> [Task details]
The lines from the start of the records through the one containing "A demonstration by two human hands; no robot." are to be transcribed exactly, and nothing else.

---*---

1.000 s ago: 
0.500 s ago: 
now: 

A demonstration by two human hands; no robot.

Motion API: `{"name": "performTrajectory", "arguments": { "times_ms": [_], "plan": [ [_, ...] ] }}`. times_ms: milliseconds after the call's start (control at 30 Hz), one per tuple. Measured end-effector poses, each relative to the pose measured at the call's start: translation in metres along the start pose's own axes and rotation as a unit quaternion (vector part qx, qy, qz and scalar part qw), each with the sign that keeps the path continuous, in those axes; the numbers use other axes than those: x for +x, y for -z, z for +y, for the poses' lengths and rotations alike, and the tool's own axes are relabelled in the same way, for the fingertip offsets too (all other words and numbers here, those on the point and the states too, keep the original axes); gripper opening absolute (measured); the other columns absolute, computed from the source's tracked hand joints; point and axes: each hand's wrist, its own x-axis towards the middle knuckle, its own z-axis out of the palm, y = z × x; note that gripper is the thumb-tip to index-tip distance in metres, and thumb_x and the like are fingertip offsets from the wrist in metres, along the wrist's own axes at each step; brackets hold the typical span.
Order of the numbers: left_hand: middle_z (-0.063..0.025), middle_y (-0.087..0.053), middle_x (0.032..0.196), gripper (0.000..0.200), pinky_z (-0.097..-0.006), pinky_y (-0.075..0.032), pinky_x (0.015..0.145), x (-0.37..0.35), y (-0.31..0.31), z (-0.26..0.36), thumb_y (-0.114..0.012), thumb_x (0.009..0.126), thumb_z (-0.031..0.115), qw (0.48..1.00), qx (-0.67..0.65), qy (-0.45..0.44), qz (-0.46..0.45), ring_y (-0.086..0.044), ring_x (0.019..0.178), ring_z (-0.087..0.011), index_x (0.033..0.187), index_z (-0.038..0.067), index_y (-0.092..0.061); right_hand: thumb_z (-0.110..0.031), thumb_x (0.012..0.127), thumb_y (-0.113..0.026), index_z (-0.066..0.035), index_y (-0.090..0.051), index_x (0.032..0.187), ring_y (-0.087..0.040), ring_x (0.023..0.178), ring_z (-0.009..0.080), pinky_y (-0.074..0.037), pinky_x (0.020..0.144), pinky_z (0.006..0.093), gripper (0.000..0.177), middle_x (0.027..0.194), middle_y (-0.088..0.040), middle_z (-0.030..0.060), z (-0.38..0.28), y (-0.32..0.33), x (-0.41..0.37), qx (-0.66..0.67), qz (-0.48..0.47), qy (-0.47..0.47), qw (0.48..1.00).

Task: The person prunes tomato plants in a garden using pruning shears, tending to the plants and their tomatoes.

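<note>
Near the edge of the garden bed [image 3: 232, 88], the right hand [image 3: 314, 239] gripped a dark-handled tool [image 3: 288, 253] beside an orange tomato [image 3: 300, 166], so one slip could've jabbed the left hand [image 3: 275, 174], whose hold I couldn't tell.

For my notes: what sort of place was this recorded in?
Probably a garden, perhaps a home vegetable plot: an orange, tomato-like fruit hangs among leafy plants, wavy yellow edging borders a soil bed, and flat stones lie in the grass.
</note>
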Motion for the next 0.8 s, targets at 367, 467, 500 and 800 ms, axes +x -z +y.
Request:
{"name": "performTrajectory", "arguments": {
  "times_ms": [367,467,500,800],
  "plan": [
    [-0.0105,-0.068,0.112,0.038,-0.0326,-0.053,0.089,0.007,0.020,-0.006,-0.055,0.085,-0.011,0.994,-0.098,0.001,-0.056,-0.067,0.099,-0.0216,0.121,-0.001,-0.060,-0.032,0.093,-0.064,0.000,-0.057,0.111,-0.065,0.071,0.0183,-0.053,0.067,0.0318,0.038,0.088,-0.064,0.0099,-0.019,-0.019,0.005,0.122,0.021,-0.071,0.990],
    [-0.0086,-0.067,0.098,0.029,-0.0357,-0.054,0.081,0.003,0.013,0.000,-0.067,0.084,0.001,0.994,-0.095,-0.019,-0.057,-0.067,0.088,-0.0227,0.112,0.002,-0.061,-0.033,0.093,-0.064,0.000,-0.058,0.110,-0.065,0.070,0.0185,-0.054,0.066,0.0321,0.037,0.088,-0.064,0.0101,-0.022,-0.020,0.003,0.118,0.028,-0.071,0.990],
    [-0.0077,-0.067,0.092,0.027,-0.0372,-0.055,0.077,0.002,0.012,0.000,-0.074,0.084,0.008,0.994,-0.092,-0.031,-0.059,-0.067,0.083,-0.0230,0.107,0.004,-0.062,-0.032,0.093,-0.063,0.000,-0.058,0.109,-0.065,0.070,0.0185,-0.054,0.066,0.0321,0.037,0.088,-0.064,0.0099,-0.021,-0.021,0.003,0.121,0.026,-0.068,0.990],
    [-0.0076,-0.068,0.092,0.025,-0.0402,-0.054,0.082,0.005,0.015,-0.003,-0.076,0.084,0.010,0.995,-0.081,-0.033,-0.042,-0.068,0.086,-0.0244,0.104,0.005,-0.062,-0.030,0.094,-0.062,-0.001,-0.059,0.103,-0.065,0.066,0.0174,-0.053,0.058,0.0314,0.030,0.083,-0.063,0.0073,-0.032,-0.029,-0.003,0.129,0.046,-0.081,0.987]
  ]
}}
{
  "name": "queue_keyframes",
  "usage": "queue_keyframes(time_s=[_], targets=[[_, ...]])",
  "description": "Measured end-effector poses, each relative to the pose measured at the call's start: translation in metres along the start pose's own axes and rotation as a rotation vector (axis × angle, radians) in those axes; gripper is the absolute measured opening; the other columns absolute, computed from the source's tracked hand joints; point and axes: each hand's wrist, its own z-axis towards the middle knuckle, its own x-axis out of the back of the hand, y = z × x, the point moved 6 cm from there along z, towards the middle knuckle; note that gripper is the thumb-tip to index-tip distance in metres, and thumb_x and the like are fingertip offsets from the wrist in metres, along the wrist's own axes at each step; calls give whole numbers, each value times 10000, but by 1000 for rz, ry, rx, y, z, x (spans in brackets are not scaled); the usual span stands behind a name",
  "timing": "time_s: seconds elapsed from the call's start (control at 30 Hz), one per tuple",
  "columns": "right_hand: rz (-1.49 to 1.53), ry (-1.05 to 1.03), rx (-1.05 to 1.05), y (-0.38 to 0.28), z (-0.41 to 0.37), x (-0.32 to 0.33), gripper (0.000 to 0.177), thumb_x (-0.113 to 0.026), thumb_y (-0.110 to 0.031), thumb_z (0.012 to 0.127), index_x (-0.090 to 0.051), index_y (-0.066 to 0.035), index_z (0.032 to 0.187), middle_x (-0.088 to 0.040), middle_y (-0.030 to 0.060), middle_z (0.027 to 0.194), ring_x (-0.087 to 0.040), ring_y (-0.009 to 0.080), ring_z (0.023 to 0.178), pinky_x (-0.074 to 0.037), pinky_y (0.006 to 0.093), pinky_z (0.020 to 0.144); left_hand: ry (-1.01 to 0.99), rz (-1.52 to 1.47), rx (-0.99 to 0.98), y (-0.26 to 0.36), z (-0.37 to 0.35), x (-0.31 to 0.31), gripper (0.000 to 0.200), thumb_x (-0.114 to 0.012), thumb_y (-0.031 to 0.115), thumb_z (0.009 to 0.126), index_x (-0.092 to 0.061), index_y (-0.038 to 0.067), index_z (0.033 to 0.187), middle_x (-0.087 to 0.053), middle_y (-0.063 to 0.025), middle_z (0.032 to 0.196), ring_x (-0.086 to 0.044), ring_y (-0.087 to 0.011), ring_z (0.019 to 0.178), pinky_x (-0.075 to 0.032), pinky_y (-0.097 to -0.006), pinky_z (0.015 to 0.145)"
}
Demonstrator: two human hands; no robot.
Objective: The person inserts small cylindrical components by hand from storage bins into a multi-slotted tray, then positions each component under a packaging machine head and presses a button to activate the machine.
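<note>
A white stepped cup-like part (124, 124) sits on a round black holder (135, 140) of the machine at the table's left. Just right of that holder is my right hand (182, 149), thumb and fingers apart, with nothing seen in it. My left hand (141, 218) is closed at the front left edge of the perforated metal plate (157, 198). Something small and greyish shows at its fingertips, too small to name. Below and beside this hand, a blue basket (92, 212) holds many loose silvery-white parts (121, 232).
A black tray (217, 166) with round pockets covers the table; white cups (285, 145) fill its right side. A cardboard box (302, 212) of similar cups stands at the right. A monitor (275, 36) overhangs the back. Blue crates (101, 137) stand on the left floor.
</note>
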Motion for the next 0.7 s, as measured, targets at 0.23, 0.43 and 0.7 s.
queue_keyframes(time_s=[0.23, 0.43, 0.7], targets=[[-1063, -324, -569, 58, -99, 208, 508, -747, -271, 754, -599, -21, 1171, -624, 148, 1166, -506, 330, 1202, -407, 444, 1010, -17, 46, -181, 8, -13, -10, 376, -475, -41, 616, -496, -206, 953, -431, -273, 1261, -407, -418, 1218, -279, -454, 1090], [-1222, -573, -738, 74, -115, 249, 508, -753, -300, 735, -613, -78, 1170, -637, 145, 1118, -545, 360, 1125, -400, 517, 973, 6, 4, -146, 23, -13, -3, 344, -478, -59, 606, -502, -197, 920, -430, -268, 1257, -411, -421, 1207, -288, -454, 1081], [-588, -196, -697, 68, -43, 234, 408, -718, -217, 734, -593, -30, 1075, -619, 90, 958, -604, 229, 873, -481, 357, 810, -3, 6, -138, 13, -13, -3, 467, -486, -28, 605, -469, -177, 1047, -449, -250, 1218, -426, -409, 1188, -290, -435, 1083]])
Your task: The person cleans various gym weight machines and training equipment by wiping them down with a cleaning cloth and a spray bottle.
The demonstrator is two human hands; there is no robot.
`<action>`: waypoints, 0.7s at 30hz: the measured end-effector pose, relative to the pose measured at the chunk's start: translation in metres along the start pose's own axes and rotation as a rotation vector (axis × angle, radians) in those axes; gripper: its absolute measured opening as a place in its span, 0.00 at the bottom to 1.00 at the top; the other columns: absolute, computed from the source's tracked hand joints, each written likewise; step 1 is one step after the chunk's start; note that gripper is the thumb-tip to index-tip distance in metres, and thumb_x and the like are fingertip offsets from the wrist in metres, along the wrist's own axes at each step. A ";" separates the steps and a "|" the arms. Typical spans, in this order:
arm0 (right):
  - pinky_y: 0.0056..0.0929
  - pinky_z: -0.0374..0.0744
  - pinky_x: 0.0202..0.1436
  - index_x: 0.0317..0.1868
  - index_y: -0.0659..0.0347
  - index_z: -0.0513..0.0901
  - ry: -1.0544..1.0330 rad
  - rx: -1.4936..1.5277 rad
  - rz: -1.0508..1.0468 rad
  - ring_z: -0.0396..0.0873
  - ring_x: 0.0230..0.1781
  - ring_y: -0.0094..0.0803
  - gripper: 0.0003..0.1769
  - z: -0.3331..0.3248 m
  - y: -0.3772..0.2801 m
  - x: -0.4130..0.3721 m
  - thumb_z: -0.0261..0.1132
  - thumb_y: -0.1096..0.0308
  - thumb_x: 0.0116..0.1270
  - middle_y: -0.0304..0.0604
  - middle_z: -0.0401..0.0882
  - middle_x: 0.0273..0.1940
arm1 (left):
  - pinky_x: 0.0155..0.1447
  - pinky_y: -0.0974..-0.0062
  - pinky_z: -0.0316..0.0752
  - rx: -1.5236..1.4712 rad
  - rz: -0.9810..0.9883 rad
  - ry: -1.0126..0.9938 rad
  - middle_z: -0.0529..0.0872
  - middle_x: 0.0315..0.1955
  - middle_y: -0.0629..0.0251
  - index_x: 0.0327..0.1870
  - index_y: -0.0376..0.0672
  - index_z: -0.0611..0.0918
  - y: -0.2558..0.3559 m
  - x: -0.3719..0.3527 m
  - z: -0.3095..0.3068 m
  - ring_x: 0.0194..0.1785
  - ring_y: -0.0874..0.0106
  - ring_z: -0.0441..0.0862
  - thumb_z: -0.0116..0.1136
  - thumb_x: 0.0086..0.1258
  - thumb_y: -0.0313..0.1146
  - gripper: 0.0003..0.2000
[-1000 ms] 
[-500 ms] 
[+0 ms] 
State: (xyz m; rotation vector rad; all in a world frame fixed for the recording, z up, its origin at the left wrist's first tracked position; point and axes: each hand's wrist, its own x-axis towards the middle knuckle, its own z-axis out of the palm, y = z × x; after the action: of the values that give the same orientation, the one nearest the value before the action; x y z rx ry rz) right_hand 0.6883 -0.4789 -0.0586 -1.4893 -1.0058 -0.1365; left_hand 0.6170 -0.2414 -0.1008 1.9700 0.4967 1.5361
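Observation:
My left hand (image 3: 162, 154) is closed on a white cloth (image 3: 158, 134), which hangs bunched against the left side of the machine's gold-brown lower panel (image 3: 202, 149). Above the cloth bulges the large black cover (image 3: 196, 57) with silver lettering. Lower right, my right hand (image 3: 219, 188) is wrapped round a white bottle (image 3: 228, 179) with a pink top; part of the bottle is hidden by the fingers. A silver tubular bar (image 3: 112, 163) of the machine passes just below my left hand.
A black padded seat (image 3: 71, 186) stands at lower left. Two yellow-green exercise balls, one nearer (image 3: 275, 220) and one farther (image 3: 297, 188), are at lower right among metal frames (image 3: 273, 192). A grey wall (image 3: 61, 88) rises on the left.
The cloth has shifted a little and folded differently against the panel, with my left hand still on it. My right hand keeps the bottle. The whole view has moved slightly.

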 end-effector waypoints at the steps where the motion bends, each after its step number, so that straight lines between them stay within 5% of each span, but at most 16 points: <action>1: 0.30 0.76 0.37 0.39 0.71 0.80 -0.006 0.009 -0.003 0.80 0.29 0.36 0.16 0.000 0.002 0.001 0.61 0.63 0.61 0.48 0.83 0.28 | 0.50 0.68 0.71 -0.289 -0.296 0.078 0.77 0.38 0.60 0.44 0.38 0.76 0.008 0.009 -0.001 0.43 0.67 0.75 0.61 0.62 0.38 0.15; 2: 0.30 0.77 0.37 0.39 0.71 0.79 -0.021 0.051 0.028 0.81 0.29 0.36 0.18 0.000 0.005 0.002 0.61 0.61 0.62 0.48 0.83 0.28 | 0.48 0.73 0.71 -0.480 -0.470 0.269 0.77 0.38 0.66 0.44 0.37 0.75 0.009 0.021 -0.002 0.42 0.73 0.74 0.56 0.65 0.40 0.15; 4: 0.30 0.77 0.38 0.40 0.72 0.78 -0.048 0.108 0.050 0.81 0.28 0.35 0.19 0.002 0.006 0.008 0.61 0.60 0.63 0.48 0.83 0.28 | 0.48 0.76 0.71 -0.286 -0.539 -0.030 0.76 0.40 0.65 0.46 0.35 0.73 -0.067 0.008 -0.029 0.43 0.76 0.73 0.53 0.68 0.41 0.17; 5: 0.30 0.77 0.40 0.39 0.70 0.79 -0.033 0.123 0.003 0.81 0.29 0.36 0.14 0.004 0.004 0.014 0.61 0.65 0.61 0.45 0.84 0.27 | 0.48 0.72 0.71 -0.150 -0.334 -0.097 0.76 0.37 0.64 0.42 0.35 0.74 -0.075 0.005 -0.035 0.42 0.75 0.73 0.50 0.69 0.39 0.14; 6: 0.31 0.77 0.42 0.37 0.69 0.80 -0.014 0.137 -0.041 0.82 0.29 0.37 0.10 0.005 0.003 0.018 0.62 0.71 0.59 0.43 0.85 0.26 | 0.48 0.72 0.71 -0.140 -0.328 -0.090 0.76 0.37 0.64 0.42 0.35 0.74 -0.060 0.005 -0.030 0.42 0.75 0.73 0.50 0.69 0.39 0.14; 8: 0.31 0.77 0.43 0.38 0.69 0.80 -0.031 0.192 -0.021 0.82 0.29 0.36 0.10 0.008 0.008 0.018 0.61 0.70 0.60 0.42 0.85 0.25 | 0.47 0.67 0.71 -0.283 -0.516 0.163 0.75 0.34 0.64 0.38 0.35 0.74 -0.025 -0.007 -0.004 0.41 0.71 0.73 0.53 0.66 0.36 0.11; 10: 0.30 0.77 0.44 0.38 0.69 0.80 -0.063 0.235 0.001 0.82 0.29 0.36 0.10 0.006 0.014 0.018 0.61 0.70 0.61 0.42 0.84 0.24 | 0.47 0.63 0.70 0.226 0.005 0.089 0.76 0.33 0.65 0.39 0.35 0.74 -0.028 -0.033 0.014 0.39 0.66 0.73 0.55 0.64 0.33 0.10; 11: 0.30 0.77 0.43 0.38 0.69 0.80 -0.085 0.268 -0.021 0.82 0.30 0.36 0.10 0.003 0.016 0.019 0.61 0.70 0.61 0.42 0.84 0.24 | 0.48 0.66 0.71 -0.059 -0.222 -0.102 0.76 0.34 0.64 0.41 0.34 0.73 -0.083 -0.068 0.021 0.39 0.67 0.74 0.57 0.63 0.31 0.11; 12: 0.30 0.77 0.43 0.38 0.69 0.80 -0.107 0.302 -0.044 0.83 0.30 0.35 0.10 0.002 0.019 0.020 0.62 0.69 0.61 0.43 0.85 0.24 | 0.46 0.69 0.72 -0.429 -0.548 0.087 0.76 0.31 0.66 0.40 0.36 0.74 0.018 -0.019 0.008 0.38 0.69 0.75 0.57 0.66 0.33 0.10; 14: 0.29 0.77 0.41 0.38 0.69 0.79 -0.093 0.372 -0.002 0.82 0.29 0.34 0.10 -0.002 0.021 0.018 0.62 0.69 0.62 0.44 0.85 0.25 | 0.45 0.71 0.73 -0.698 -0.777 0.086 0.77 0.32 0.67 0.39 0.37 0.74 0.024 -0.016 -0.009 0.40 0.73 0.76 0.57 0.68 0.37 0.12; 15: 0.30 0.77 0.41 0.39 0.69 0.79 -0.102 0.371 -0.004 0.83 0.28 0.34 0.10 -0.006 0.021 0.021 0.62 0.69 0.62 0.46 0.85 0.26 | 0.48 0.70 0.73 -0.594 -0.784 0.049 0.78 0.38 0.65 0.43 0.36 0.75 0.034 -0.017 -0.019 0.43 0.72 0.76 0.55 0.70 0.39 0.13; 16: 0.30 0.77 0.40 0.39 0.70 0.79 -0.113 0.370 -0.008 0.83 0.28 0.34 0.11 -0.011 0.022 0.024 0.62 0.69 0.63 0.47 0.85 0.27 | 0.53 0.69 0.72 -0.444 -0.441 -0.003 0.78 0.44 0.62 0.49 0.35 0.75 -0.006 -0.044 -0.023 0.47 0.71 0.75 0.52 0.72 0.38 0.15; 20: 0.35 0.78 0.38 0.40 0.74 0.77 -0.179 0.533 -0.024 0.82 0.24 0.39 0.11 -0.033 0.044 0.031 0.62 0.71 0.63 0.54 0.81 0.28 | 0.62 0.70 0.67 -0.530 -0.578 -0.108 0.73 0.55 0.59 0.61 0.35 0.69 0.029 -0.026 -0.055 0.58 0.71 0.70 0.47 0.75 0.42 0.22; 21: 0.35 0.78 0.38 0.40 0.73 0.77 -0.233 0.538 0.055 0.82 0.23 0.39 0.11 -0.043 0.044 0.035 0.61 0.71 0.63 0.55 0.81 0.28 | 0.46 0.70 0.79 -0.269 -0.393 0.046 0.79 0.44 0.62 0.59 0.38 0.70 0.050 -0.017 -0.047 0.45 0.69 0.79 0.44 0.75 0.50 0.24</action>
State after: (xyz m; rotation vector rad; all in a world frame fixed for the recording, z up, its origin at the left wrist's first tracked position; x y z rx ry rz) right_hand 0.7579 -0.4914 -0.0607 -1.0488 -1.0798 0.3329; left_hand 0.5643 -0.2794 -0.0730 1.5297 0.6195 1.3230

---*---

> [Output for this exercise]
1.000 s ago: 
0.500 s ago: 
now: 

A demonstration by two human hands; no robot.

This output is now finished.